Le projet de constitution soumis au Parlement anglais fut entièrement rédigé selon ces vues. Il décrétait:
La réunion des deux provinces sous un seul gouvernement;
Égalité de représentation pour chacune d'elles dans le Parlement provincial;
Partage des dettes; et usage de la langue anglaise seul admis dans la procédure parlementaire.
Chacun des articles de cette constitution était une injustice voulue envers les Canadiens.
Injustice l'égalité de représentation de deux provinces si inégales par le chiffre de leur population! La province française comptant 600,000 âmes tandis que sa rivale n'en avait que 400,000.
Injustice encore cette proscription de la langue française dans une Assemblée dont la moitié des membres pouvait ignorer l'anglais.
Injustice suprême enfin, sous son apparence d'équité, ce prétendu partage des dettes.

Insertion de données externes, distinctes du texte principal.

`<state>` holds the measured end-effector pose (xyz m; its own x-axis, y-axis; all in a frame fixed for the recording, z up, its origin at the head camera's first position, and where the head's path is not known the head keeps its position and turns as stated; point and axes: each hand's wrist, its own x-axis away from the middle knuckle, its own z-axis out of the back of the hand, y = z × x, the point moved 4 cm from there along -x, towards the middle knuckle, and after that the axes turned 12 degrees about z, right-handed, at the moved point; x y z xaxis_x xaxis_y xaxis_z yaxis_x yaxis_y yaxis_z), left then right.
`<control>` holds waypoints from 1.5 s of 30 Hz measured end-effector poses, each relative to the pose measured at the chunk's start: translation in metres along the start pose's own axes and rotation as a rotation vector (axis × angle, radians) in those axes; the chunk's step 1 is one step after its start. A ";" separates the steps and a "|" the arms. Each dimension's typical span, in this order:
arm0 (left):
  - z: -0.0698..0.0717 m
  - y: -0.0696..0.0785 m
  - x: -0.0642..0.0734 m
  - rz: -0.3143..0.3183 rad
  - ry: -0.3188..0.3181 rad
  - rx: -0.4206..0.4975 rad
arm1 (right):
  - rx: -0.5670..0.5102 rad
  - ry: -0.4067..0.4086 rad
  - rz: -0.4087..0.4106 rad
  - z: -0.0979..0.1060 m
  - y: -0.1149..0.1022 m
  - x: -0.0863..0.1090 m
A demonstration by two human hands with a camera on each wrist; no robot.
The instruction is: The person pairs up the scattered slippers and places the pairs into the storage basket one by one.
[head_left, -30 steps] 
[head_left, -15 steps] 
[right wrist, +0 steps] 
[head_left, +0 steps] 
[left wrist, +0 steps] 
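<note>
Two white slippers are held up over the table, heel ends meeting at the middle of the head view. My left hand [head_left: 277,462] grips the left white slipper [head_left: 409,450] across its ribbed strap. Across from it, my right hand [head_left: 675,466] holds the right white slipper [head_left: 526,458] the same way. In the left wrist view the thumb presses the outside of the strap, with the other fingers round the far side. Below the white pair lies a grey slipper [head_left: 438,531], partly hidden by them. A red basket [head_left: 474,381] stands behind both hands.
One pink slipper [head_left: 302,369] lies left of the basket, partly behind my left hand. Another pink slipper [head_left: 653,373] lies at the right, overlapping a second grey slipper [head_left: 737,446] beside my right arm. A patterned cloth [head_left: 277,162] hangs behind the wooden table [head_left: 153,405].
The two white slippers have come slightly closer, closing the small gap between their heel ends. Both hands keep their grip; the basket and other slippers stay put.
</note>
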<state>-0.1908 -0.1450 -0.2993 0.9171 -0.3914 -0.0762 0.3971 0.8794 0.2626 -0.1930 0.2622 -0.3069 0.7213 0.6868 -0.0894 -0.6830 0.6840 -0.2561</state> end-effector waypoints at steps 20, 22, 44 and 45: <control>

Singulier euphémisme que ce terme de partage, quand la dette de la province anglaise s'élevait à 27 millions de francs, tandis que l'autre n'en avait aucune! Partager, c'était en réalité dépouiller la province française, c'était prendre l'argent canadien pour solder les dépenses anglaises[49].
[Note 49: ][(retour) ] En 1840, le revenu du Bas-Canada s'élevait à 166,000 livres sterling; il n'avait pas de dette.
Le revenu du Haut-Canada était de 75,000 livres sterling seulement avec une dette de 5 millions 458 mille DOLLARS, qu'il avait contractée en exécutions de grands travaux publics. Voilà le fardeau que le Bas-Canada était appelé à partager avec la province sœur. Partage vraiment fraternel en effet!